There’s a good chance these eggs could be carrying a variety of bacteria and germs. Defective shells aren’t all that bad, especially if you’re looking to use them for animal consumption.
Thin-shelled eggs, for example, are packed with protein and are a great food source for farmhouse pigs. You’ll want to make sure, however, that the eggshells aren’t completely shattered before feeding them to the animals.
It is a possibility that thin-shelled and soft-shelled eggs won’t happen very often. Be sure to move them for chicken nesting boxes immediately. However, to ease your worries, let’s take a look at all the elements that factor into raising chickens for their eggs.
A young hen is more susceptible to laying a soft-shelled egg. Older hens are unlikely to pose these kinds of problems as they’ve already gone through the biological process of laying eggs several times over. In this case, you’re looking at an underdeveloped biological framework as a potential reason for why eggs are coming out soft in some hens.

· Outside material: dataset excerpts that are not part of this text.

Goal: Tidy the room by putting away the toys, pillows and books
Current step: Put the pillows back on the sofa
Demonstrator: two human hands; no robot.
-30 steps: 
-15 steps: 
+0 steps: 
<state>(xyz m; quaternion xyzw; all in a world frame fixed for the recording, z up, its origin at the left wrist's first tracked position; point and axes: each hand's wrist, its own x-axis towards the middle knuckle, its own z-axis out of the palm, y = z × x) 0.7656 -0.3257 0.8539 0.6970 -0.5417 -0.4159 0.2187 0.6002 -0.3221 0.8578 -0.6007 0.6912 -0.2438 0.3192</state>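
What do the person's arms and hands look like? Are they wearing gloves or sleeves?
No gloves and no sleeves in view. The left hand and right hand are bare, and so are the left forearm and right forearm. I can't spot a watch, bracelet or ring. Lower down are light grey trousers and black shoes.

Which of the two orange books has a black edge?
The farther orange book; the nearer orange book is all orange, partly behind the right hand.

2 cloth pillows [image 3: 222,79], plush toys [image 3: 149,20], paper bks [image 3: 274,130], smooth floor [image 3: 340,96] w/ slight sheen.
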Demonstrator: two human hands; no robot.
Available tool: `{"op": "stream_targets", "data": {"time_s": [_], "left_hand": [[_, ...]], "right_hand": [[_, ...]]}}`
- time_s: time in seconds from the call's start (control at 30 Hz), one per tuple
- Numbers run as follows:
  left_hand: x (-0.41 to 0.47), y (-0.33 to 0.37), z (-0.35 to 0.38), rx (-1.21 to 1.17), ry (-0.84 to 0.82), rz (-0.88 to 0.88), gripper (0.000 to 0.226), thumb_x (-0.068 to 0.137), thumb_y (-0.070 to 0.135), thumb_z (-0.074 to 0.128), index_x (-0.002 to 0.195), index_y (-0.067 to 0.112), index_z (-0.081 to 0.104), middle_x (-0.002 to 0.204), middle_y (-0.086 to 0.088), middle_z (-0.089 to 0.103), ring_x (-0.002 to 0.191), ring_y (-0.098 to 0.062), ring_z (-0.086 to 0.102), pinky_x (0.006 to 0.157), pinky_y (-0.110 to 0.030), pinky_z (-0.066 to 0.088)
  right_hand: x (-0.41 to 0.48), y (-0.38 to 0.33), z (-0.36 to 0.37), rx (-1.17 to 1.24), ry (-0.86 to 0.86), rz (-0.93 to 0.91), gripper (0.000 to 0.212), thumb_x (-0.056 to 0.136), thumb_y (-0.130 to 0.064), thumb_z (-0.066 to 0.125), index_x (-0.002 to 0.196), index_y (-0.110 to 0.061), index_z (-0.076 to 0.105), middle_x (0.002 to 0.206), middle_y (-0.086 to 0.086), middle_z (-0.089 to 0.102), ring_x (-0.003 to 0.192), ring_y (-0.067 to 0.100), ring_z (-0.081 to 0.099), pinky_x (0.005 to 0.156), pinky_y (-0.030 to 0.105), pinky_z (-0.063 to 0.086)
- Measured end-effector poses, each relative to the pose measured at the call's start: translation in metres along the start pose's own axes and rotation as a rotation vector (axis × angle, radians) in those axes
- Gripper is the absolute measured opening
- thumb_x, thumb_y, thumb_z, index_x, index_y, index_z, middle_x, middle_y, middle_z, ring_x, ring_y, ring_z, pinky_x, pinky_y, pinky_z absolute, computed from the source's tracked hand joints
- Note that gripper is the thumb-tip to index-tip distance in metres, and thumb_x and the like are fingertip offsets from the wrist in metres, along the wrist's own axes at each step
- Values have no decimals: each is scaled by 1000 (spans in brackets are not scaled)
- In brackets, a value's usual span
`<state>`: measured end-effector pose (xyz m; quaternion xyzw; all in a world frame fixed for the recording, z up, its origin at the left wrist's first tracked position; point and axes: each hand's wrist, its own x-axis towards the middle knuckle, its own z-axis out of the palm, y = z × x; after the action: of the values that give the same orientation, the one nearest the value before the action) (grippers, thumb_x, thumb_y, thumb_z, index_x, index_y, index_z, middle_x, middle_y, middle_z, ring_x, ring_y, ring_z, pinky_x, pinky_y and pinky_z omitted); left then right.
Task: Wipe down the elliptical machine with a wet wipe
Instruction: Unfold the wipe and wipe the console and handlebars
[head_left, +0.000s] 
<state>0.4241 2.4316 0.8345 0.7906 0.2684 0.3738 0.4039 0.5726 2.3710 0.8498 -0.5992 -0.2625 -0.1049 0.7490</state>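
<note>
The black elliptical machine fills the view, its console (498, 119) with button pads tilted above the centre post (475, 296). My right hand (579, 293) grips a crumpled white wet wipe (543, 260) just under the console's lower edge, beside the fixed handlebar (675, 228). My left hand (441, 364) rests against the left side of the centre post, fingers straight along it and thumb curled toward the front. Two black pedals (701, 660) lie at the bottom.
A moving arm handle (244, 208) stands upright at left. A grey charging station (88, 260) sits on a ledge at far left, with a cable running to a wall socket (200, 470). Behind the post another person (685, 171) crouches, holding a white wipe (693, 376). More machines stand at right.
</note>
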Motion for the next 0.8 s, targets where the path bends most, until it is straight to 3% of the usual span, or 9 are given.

A hen’s diet is another possible culprit for why she could have laid a soft-shelled egg. Grower rations are usually fed to younger hens, while older hens receive layer rations. Grower feed is also known to contain much less calcium compared to layer feed.
In Young Hens
Since calcium is critical to egg development, it follows that younger hens are much more likely to lay eggs that have underdeveloped or even non-existent shell layers. Calcium supports the building of eggshells, which makes it a necessary nutrient for hens of all ages.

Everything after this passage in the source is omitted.